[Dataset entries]
****************************************
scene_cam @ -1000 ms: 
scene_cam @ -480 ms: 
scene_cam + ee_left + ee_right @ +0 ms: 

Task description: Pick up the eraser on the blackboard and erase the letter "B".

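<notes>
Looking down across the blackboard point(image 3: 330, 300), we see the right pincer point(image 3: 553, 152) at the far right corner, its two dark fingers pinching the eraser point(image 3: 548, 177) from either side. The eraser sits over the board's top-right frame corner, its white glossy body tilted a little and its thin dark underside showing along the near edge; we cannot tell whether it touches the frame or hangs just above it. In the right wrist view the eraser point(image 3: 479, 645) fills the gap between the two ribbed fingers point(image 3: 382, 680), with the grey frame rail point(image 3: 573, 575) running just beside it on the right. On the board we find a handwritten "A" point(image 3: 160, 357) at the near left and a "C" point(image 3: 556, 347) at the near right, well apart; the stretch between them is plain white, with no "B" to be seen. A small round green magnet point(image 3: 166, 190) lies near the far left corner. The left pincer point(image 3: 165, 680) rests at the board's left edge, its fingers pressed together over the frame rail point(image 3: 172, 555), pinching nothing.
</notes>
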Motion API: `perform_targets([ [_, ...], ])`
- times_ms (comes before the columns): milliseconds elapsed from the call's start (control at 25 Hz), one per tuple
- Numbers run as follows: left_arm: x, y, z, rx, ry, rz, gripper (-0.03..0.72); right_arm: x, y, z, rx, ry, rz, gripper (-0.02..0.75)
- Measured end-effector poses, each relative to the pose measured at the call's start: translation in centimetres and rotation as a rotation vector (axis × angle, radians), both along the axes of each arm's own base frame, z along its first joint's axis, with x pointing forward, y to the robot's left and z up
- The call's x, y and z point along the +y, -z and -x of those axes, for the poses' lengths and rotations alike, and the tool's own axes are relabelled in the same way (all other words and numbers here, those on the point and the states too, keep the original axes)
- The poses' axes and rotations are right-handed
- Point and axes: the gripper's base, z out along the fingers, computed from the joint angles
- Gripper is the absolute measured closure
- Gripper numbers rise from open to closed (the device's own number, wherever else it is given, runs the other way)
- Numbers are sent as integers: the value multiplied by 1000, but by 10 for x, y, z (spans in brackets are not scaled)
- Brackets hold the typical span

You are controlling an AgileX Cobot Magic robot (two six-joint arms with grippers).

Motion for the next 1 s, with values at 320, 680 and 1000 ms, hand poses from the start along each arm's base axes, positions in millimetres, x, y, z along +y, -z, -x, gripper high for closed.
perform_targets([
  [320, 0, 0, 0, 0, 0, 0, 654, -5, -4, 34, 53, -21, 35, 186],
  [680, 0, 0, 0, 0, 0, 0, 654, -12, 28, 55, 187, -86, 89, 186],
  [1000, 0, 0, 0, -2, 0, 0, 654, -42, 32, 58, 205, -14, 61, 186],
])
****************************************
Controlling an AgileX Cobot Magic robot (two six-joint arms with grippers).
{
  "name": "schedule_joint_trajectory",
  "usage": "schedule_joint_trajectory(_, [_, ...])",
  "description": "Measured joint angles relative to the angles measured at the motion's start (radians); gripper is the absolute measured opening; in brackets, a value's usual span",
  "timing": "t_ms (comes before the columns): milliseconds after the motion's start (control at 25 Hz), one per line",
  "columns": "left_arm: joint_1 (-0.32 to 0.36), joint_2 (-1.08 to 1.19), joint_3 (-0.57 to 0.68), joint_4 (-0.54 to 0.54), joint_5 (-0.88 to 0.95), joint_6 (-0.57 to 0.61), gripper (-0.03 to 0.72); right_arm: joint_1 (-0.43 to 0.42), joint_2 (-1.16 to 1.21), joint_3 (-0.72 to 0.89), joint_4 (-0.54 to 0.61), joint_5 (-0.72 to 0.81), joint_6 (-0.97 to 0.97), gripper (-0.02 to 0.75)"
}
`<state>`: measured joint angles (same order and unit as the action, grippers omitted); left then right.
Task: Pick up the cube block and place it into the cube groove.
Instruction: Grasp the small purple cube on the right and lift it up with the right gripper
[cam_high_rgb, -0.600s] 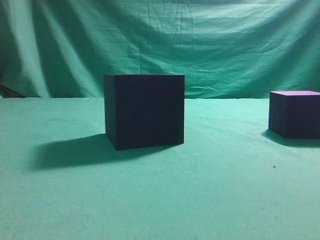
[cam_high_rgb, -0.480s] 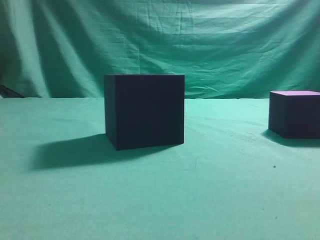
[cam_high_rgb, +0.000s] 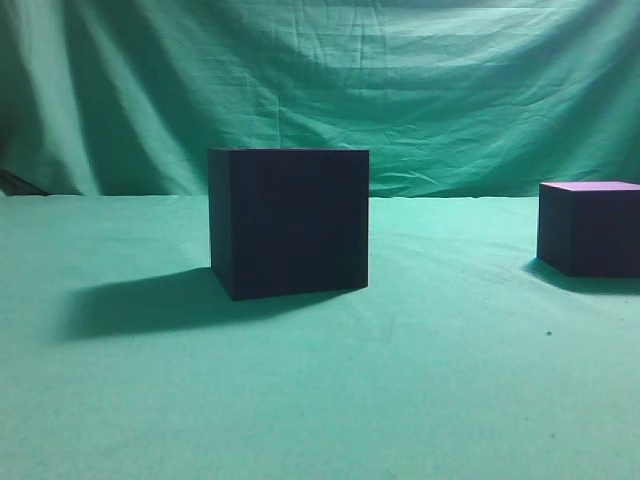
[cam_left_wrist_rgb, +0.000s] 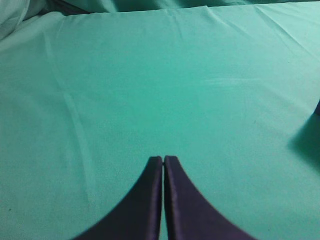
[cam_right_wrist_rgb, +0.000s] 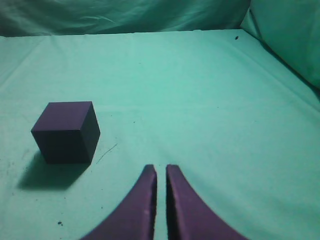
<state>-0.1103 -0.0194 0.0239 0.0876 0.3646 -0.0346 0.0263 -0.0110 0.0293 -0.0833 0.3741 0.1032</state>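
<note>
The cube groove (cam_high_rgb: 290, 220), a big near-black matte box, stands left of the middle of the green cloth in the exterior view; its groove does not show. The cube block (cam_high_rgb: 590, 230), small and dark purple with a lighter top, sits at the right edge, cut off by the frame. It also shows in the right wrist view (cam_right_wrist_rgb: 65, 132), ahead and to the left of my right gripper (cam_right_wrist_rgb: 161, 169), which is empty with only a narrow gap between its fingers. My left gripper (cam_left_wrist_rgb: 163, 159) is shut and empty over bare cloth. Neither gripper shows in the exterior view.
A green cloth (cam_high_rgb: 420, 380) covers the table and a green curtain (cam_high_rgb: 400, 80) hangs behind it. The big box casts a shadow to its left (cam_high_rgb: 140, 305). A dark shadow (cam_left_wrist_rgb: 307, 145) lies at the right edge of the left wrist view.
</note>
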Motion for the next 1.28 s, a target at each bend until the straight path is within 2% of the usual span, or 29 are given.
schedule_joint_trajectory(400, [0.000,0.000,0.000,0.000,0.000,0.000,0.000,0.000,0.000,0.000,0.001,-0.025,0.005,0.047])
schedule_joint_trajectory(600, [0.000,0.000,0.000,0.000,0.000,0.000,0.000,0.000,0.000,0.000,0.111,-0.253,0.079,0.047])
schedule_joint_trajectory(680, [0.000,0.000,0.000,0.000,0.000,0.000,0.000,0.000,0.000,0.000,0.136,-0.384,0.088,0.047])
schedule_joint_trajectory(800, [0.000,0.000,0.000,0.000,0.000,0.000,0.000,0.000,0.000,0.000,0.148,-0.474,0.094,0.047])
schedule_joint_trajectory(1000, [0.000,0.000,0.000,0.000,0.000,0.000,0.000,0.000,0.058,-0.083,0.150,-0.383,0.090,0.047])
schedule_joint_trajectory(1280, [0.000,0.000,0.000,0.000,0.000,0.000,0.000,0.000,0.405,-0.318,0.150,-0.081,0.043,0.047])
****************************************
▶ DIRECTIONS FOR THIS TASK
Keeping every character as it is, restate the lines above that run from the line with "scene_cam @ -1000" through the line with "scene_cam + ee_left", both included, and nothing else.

▶ ANSWER TO THE PROBLEM
scene_cam @ -1000 ms: 
scene_cam @ -480 ms: 
scene_cam + ee_left + ee_right @ +0 ms: 

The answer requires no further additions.